The GO analysis showed that most of the modulated proteins have cytoplasmic origin (42%), followed by nuclear proteins (32%) and then membrane region (17%) (Fig. 4D). Further quantitative analysis of cellular components across different biopsy sizes from kidney tissues indicates that 3 mm and 4 mm punch biopsies generally provide a more representative distribution of cellular components compared to 2 mm biopsies. Specifically, the 2 mm biopsies show disproportionately high percentages in certain areas, such as the cytoplasm, which constitutes 25% of the quantity in 2 mm samples. This percentage increases to 100% in 3 mm samples, 81% in 4 mm samples, and decreases to 58% in core samples. Notably, the 4 mm biopsies exhibit more consistent percentages across different components such as the plasma membrane (100%) and Golgi apparatus (74.21%), suggesting a broader coverage of tissue architecture. In contrast, the 2 mm biopsies often skew towards specific cellular components, making them less reliable for studies requiring a holistic view of cellular morphology.

A functional classification of these proteins revealed that the hydrolase activity, DNA binding, extracellular matrix structural constituent, calcium ion binding and transcription regulator activity was upregulated in 3 mm, 4 mm and core biopsies compared to 2 mm biopsies. Immune response, cell adhesion, cell proliferation, anti-apoptosis and regulation of cell cycle, were the most upregulated biological processes in 4 mm and core groups compared to 2 mm and 3 mm groups. Transcription factors are proteins that regulate the expression of genes by binding to specific DNA sequences [12]. In the pig kidney proteome, seven transcription factors: ZNF238, ZNF513, HNF4A, NFIC, STAT1, CUX1 and Rab-40B RAB40B, were also identified, with elevated expression in 3 mm, 4 mm and core biopsies compared to 2 mm biopsies (see Supporting Information Table S2). We also found 431 proteins with transmembrane domains, with higher expression in 3 mm and 4 mm biopsies compared to 2 mm and core biopsies, indicating wider and deeper biopsies are important for better molecular profiling (see Supporting Information Table S2).

Identification of kidney-enriched genes and biomarkers for transplantation outcomes

The PIG RNA Atlas database (https://www.rnaatlas.org) contains quantitative annotations of genes expression across the different cell types (e.g. proximal tubule cells, glomerular cells) and we compared our data to identify PIG kidney enriched genes using the FunRich data analysis tool. Total 158 Kidney enriched genes were identified (see Supporting Information Table S3), among those 11 genes were localised to the proximal tubules, 10 genes to collecting ducts and 9 genes to the glomerulus (Fig. 4E).
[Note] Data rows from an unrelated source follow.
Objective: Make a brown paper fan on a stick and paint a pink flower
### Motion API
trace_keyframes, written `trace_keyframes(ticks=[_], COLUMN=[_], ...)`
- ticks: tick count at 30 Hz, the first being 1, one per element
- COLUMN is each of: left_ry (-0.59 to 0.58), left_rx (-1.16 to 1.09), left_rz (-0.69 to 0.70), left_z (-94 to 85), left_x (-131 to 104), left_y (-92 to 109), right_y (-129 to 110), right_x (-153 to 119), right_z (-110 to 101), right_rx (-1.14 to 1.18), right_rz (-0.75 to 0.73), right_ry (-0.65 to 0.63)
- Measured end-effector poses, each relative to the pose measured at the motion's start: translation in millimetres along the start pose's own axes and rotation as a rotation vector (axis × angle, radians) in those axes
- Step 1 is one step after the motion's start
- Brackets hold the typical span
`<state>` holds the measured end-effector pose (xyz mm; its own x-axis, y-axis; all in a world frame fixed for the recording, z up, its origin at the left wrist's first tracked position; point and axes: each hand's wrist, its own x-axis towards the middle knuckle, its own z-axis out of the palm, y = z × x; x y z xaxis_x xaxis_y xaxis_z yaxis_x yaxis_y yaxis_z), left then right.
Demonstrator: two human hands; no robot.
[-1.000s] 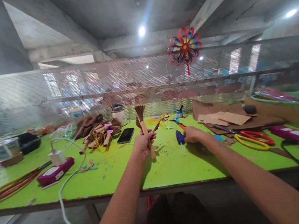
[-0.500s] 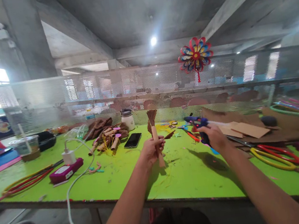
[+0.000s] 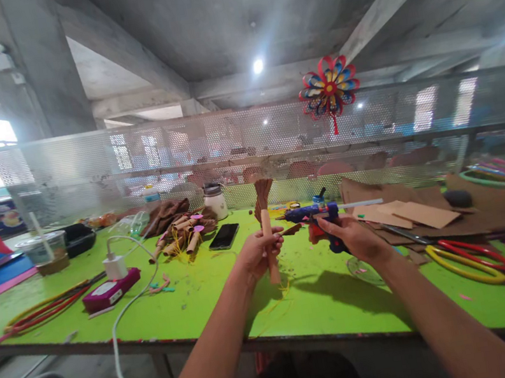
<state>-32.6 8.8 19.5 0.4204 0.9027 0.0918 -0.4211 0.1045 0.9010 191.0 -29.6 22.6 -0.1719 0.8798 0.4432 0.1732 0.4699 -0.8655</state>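
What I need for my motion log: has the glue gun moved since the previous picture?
Yes: the glue gun has shifted left in view, nearer the phone.

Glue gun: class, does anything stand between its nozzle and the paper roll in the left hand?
Nothing visible stands between the glue gun and the paper roll; a dark brown piece juts from the left hand, lower in view than the nozzle.

1. Gripping a brown paper roll (image 3: 266,222) in the left hand (image 3: 256,254) — with the fringed end up.
2. Holding a blue glue gun (image 3: 317,212) in the right hand (image 3: 356,236) — aimed at the roll, just beside it.
3. Working over a green table (image 3: 196,317), between a black phone (image 3: 224,237) and red-and-yellow scissors (image 3: 437,253).
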Motion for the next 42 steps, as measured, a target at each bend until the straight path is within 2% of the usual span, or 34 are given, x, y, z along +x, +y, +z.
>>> trace_keyframes(ticks=[4,8,14,18,25,33,42], left_ry=[-0.032,-0.084,-0.133,-0.245,-0.428,-0.412,-0.428], left_rx=[0.012,0.017,0.004,-0.002,-0.025,-0.084,-0.136], left_rz=[-0.006,-0.018,-0.026,-0.081,-0.143,-0.136,-0.141], left_z=[2.4,3.2,0.9,-1.1,1.5,5.9,7.4], left_x=[-2,-2,-1,-4,-10,-11,-11], left_y=[-1,-2,-2,-1,1,0,-1], right_y=[-7,-2,8,7,10,12,13], right_x=[-2,-1,0,-3,-5,-4,-3], right_z=[3,3,-6,-15,-17,-13,-14], right_rx=[-0.076,-0.050,0.136,0.331,0.297,0.225,0.156], right_rz=[-0.027,-0.050,-0.010,-0.030,0.023,0.063,0.018], right_ry=[-0.007,-0.008,-0.046,-0.042,-0.081,-0.077,-0.119])
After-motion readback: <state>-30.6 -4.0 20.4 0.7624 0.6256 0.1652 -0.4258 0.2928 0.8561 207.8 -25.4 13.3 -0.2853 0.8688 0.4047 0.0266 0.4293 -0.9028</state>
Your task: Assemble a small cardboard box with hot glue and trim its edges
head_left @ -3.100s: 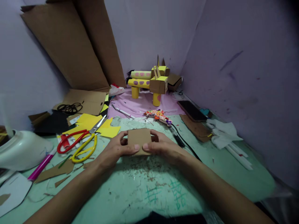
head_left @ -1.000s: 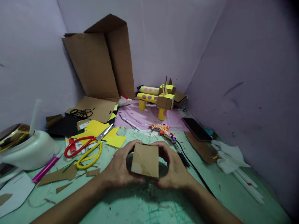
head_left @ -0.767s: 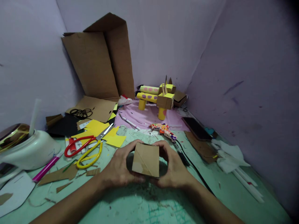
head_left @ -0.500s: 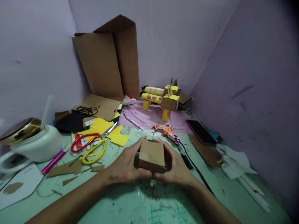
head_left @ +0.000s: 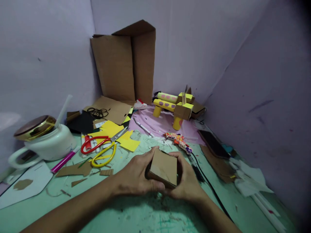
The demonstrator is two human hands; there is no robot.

The expression of all these kidney enriched genes was higher in 4 mm and core groups compared to the 2 mm group (Fig. 4E). We also identified 22 genes products from the major facilitator (TC 2.A.1) superfamily in the kidney, among those 10 genes are ether specific or highly enriched in kidney tissues such as SLC5A2, SLC5A12, SLC6A18, SLC6A19, SLC17A1, SLC22A1, SLC22A2, SLC25A15, SLC27A2 and SLC34A1. All these genes had higher expression in 3 mm and 4 mm biopsies compared to the 2 mm biopsy (see Supporting Information Table S2). The highly enriched genes SERHL2 and HSD11B2, in renal cortex were significantly upregulated (> 1.5-fold, p. value < 0.05) in 4 mm punch biopsies compared to core needle biopsies. The expression of renal medulla enriched genes, AQP2 and FXYD2, was significantly higher (> 1.5-fold, p. value < 0.05) in core need compared to punch biopsies. So, 4 mm punch biopsy are better representation of renal cortex, while core needle biopsy can be for renal medulla.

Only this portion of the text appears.